使用R查找序列

本文介绍了使用R查找序列的处理方法，对大家解决问题具有一定的参考价值，需要的朋友们下面随着小编来一起学习吧！

问题描述

如何编写一个函数，该函数接受一个DNA序列(作为单个字符串)和一个数字"n> = 2"，并返回一个以三元组"AAA"开头的带有所有DNA子序列(作为字符串)的向量"GAA"和结尾为三元组"AGT"，并且在起点和终点之间至少有2个，最多为"n"个三元组.

How to write a function that accepts a DNA sequence (as a single string) and a number "n >= 2" and returns a vector with all DNA subsequences (as strings) that start with the triplet "AAA" or "GAA" and end with the triplet "AGT" and have at least 2 and at most "n" other triplets between the start and the end.

第一季度:

for "GAACCCACTAGTATAAAATTTGGGAGTCCCAAACCCTTTGGGAGT" and for n=2,
the answer is c=("GAACCCACTAGT", "AAATTTGGGAGT").

第二季度:

e.g, n=10
the answer is:  c("GAACCCACTAGTATAAAATTTGGGAGT", "AAACCCTTTGGGAGT")

推荐答案

这是一种可行的方法.

它使用基于2的正则表达式->n以三个[A-Z]为核心重复.

it uses a regex based on 2 -> n repetitions of three [A-Z] as it's core.

library( stringr )
#sample data
dna <- c("GAACCCACTAGTATAAAATTTGGGAGTCCCAAACCCTTTGGGAGT")
#set constants
start <- c("AAA", "GAA")
end <- "AGT"
n <- 10  # << set as desired

#build regex
regex <- paste0( "(", paste0( start, collapse = "|" ), ")", paste0( "([A-Z]{3}){2,", n, "}" ), end )
#for n = 10, this looks like: "(AAA|GAA)([A-Z]{3}){2,10}AGT"

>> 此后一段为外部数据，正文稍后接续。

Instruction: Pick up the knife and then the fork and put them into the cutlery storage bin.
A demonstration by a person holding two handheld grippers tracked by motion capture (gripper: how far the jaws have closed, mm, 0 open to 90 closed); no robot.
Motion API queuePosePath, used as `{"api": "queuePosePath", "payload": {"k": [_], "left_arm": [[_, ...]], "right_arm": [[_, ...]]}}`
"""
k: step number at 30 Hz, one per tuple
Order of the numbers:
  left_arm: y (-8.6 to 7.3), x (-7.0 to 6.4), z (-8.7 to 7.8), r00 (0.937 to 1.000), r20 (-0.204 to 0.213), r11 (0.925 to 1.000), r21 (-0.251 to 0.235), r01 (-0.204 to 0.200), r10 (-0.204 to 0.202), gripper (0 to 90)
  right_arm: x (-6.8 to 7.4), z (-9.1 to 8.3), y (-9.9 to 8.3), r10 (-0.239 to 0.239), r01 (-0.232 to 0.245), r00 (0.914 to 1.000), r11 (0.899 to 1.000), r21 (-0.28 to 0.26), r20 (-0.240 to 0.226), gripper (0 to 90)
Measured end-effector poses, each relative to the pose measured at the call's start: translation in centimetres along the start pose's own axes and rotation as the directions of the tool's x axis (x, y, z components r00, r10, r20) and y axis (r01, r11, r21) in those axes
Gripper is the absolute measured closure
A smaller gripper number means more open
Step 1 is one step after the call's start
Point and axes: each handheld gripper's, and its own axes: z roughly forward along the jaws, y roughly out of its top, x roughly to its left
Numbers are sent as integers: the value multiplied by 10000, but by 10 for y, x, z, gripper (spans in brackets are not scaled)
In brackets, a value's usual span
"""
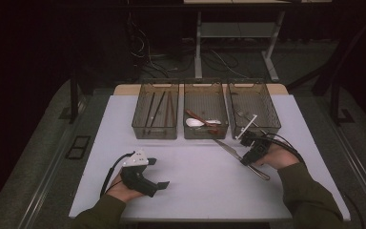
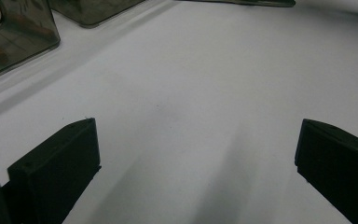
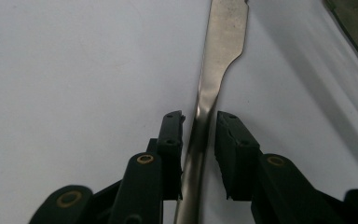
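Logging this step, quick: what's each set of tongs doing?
Left tongs: open, holding nothing.
Right tongs: around the knife handle, grip not certain.

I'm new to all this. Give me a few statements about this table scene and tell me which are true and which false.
1. The right tool straddles a knife lying on the table. True.
2. The left tool holds a spoon. False: its jaws stand wide apart over bare table.
3. Three bins stand in a row at the far side. True.
4. The white spoon lies in the right bin. False: it lies in the middle bin.
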Motion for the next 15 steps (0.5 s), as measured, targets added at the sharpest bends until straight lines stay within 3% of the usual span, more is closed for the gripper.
{"api": "queuePosePath", "payload": {"k": [9,15], "left_arm": [[0,0,1,10000,1,10000,56,11,-11,0],[0,-1,2,10000,8,10000,98,-14,14,0]], "right_arm": [[3,7,9,-337,311,9987,9972,681,376,748],[5,7,11,-249,208,9985,9963,838,481,761]]}}
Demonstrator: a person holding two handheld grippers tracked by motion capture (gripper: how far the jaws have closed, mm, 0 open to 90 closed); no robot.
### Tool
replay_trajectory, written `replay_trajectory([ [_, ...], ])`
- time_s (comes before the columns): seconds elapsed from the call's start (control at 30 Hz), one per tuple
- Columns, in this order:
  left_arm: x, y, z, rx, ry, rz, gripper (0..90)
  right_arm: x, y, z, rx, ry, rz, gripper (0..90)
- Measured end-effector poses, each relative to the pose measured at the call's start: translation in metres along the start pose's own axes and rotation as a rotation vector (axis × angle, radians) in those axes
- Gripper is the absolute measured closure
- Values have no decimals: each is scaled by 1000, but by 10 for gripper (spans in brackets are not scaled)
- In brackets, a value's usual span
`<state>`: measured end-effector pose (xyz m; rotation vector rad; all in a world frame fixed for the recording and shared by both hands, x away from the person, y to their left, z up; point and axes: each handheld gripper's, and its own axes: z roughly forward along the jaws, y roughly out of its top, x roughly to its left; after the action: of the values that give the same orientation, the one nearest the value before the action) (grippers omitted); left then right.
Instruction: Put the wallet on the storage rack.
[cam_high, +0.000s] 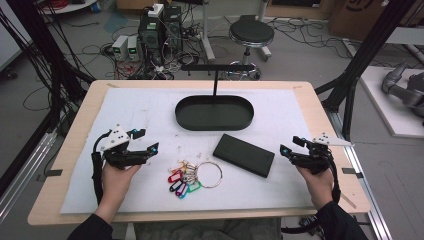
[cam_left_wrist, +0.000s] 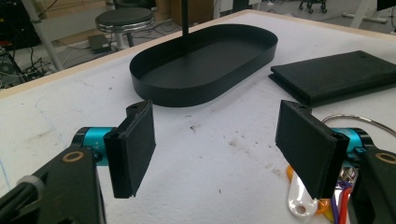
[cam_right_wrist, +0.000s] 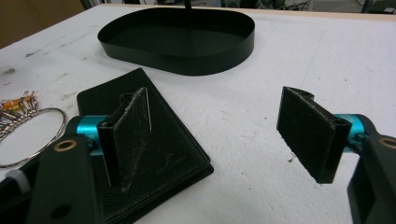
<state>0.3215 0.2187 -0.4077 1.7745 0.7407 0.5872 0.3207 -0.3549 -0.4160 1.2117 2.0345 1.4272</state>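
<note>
**Two open grippers poised over keys and a wallet, nothing picked up yet**

The left gripper (cam_high: 142, 141), held in a person's hand near the table's left edge, has its jaws spread wide and grips nothing. Just beside it, toward the table's near edge, lies a bunch of keys (cam_high: 186, 179) with coloured plastic tags on a large metal ring. The right gripper (cam_high: 290, 146), near the right edge, is also wide open and empty. Between it and the keys, a flat black wallet (cam_high: 244, 154) lies on the white mat (cam_high: 125, 107). Farther off, toward the far edge, stands an oval black tray (cam_high: 214, 113) with an upright T-shaped post, its floor bare. This looks like the approach before any grasp. The next move likely calls for lowering each gripper around its nearest item and closing.
</note>
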Motion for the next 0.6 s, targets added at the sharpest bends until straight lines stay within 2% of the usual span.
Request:
replay_trajectory([
  [0.13,1,-1,2,-3,-3,-3,284,-2,-1,2,7,15,8,232],
  [0.3,3,-2,3,2,-6,-7,284,-4,-2,2,10,35,-10,215],
  [0.6,3,-3,1,0,2,-7,283,3,-2,-4,-4,54,-37,216],
])
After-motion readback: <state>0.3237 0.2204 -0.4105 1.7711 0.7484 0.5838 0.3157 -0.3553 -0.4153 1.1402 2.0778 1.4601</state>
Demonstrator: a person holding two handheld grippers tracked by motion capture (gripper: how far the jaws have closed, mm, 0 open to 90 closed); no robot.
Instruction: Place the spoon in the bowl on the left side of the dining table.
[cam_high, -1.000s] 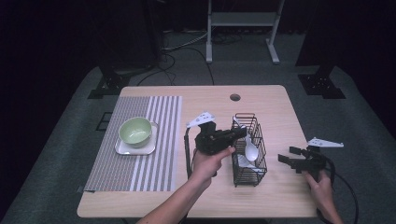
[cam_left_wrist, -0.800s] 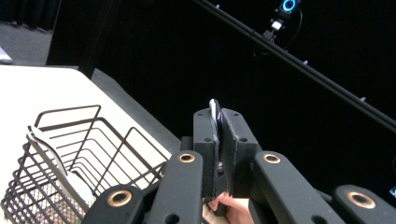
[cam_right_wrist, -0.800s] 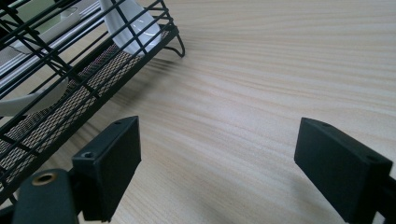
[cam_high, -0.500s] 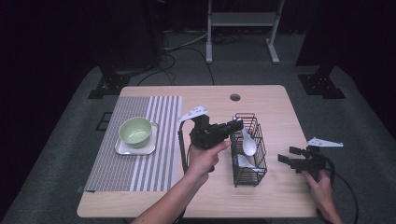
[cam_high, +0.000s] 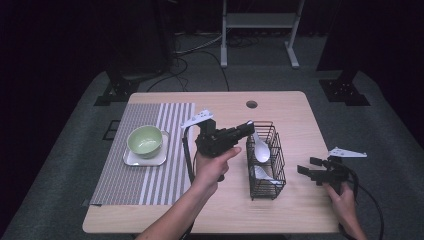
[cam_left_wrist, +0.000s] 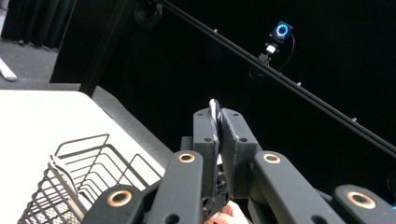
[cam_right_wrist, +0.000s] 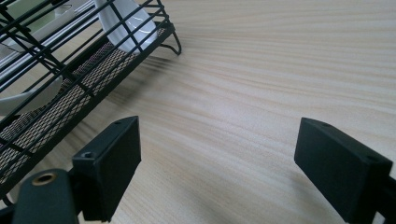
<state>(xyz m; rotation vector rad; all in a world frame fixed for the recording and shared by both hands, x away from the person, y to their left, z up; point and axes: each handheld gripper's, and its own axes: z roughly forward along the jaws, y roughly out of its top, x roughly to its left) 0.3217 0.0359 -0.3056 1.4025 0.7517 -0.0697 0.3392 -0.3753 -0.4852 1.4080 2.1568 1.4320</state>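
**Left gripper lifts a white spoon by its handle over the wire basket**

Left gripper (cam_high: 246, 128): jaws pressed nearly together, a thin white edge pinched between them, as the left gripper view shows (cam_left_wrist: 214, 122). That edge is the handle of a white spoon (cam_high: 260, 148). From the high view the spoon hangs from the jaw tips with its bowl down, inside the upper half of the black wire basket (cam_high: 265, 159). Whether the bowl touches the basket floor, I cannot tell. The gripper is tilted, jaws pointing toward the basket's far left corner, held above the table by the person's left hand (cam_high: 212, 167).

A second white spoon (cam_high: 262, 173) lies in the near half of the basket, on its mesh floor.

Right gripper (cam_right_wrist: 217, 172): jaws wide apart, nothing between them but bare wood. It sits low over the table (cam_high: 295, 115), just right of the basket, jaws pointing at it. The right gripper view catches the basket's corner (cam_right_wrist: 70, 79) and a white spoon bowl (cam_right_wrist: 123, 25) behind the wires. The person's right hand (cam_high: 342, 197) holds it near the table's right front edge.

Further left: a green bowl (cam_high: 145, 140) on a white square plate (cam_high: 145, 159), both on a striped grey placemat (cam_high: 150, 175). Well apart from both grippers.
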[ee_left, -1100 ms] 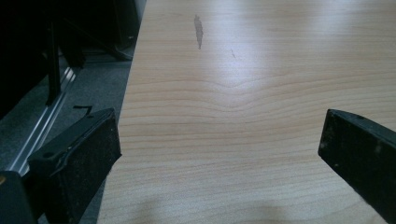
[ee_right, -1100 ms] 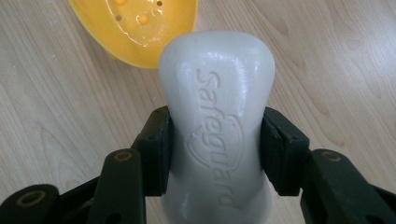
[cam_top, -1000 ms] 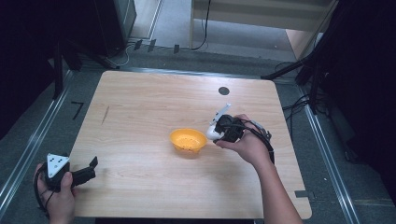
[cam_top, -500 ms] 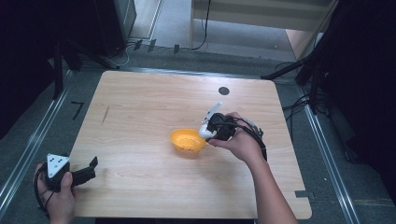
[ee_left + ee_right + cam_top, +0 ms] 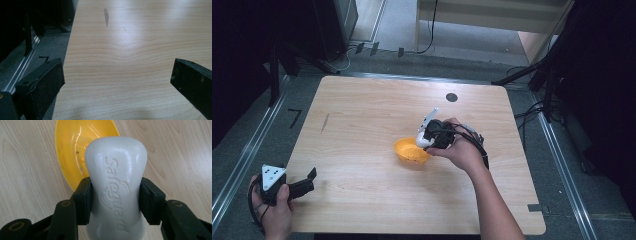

stringr::str_extract_all( dna, regex )

# n = 2
# [[1]]
# [1] "GAACCCACTAGT" "AAATTTGGGAGT"

# n = 10
# [[1]]
# [1] "GAACCCACTAGTATAAAATTTGGGAGT" "AAACCCTTTGGGAGT"

这篇关于使用R查找序列的文章就介绍到这了，希望我们推荐的答案对大家有所帮助，也希望大家多多支持！